Work required – Your task is to restate word for word the lines of the listing below that start at the one containing "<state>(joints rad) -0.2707" and run to the end; please add nothing.

*** Dataset excerpt ***

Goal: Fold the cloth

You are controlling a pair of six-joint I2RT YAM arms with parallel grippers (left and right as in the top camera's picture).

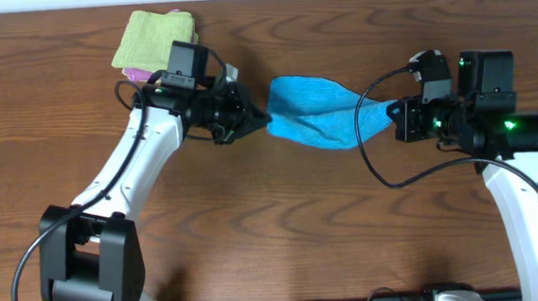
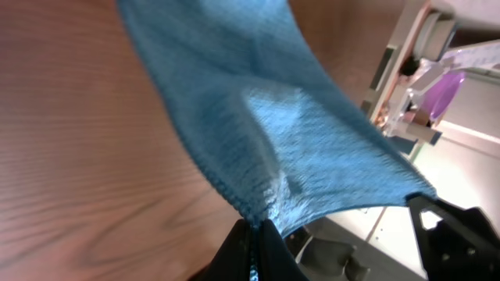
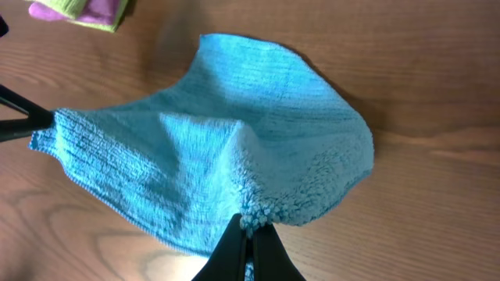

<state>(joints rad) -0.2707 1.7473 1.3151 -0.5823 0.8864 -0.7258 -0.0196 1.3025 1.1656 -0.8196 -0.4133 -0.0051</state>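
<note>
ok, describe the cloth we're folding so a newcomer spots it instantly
On the dark wooden table, look near the centre. The cloth is the sky-blue terry one stretched between the left end effector and the right end effector. It alone is blue and held; the lime-green folded cloth lies at the top left.

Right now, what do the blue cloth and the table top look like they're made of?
The blue cloth: soft looped fabric, likely terry or microfibre; matte, with ribbed rows across most of it and fuzzy pile on another patch. The table: wood or wood-look laminate, brown with visible grain and a slight sheen; the pictures cannot settle which.
</note>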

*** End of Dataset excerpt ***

Expected output –
<state>(joints rad) -0.2707 1.7473 1.3151 -0.5823 0.8864 -0.7258 -0.0196 1.3025 1.1656 -0.8196 -0.4133 -0.0051</state>
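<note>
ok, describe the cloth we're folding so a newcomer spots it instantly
On the dark wooden table, look near the centre. The cloth is the sky-blue terry one stretched between the left end effector and the right end effector. It alone is blue and held; the lime-green folded cloth lies at the top left.

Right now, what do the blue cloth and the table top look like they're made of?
The blue cloth: soft looped fabric, likely terry or microfibre; matte, with ribbed rows across most of it and fuzzy pile on another patch. The table: wood or wood-look laminate, brown with visible grain and a slight sheen; the pictures cannot settle which.
</note>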

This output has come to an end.